The courses mentioned at the references section offered a high-level overview of the EfficientNet model. I found myself seeking more in-depth understanding. It was a YouTube video that sparked my curiosity, leading me to create my own hand-drawn diagram, meticulously capturing the intricate details. I'll try to cover the concepts in brief, if you are a beginner and have just started learning about CNNs (and have some knowledge about Attention mechanism and MobileNet architecture), you could refer to this document for learning about EfficientNet model and architecture :)
- High-Level Overview: The input tensor goes through a Global Average Pooling (GAP) layer to produce a channel-wise vector. This vector is then processed by two fully connected (FC) layers, resulting in a set of weights between 0 and 1. These weights are used to rescale the original input tensor's channels, allowing the network to emphasize more on the informative channels and pay less attention to the others.
-
High-Level Overview: The input tensor is expanded to increase channel depth to a calculated
hidden_dim
, enhancing its feature representation capacity. This expansion is followed by depthwise convolution, which efficiently extracts spatial features across the expanded channels with minimal computational overhead. Subsequently, the Squeeze-and-Excitation (SE) block dynamically rescales each channel's importance based on a channel-wise vector obtained from Global Average Pooling (GAP) and processed through two fully connected (FC) layers, yielding weights that adjust channel intensity to prioritize key features. The process culminates with a pointwise convolution that aggregates the rescaled features into the final output channel size, strategically directing the network's focus towards more informative channels and diminishing less relevant ones. -
Note for the diagram:
-
Conditions :
- Expansion : if hidden dimensions is not equal to the input channels then we can expand
- For applying residual connection : input channels must be eqaul to output channels and stride = 1
-
To calculate the hidden dimension for the expansion part = expand_ratio * in_channels
-
We have considered:
- in_channels = 3
- expansion ratio = 4
- stride = 1
- out_channels = 16
-
I am displaying the table from the referenced research paper, this will give you an intuition about the sequence of blocks used to build the EfficientNet-B0 model:
-
Depth:
- refers to the number of layers in a neural network.
- Depth scaling involves adding more layers to the network.

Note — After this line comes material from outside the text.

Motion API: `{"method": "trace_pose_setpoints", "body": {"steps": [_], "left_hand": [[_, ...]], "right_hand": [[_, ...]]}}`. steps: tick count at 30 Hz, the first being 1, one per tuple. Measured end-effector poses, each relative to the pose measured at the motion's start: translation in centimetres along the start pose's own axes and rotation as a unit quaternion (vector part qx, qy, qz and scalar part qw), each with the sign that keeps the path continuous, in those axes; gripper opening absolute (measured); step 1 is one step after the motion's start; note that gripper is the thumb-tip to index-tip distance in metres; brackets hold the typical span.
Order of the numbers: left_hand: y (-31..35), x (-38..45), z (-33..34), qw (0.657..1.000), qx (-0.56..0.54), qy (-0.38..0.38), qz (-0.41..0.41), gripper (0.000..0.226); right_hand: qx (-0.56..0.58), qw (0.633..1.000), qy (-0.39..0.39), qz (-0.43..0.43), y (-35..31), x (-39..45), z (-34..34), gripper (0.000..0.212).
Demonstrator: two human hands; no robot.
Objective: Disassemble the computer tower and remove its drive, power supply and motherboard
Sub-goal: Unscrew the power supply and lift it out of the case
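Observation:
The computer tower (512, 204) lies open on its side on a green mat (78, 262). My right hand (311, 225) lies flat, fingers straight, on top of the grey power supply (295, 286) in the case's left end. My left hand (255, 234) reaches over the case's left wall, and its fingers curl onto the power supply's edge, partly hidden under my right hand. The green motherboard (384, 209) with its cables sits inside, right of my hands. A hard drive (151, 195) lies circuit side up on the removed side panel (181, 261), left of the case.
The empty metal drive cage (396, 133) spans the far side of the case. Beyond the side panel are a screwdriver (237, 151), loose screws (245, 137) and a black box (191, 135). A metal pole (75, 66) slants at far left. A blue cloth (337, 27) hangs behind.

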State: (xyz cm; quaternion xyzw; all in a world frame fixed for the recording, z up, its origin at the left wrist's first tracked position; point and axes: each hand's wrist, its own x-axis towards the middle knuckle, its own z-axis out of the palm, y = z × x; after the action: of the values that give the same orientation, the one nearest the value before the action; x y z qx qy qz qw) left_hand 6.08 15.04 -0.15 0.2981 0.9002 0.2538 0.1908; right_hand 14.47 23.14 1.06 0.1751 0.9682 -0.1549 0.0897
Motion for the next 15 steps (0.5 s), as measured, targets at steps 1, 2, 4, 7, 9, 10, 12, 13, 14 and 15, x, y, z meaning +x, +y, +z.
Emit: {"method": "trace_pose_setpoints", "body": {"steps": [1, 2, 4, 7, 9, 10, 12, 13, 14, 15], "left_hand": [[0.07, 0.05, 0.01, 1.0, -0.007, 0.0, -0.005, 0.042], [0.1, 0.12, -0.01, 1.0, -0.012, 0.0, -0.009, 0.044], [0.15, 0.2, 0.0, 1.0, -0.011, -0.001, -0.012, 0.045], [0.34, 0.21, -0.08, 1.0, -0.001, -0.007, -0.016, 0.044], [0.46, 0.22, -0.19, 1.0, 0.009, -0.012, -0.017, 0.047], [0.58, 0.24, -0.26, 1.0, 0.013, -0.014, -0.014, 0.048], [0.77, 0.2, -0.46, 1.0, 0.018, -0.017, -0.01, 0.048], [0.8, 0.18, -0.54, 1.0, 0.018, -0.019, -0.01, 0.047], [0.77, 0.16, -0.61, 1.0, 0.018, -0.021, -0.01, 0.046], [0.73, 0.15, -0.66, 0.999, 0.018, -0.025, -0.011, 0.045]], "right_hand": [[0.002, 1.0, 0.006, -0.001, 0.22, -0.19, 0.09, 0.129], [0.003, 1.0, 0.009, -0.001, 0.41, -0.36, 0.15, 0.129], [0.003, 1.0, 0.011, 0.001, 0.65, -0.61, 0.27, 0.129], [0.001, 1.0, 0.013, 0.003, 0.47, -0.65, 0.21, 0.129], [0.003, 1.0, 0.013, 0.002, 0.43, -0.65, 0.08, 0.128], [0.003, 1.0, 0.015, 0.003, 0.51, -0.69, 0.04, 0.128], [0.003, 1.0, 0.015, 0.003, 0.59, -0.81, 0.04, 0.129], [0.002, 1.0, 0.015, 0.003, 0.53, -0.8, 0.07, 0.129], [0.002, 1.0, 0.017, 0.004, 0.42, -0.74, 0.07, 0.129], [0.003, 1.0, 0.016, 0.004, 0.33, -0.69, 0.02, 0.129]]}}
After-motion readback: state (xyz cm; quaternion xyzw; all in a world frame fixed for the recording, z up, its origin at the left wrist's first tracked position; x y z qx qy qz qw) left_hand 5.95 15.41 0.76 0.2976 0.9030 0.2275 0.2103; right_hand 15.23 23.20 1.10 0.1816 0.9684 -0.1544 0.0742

- EfficientNet scales depth by increasing the number of convolutional blocks, allowing the network to capture more complex patterns.
-
Width:
- refers to the number of channels or units in layers.
- Width scaling increases the number of channels in each convolutional layer, expanding the network's capacity to process and represent more features simultaneously.
-
Resolution:
- refers to the size of the input image processed by the network.
- Resolution scaling involves increasing the size of the input images.
- This allows the network to work with more detailed information but also increases the computational load on the network.
This approach is the use of three constants—α for depth, β for width, and γ for resolution - which guide how resources are allocated across these dimensions. The unique aspect of this scaling method is its consideration of how changes in each dimension affect the model's computational cost, measured in FLOPS (Floating Point Operations Per Second).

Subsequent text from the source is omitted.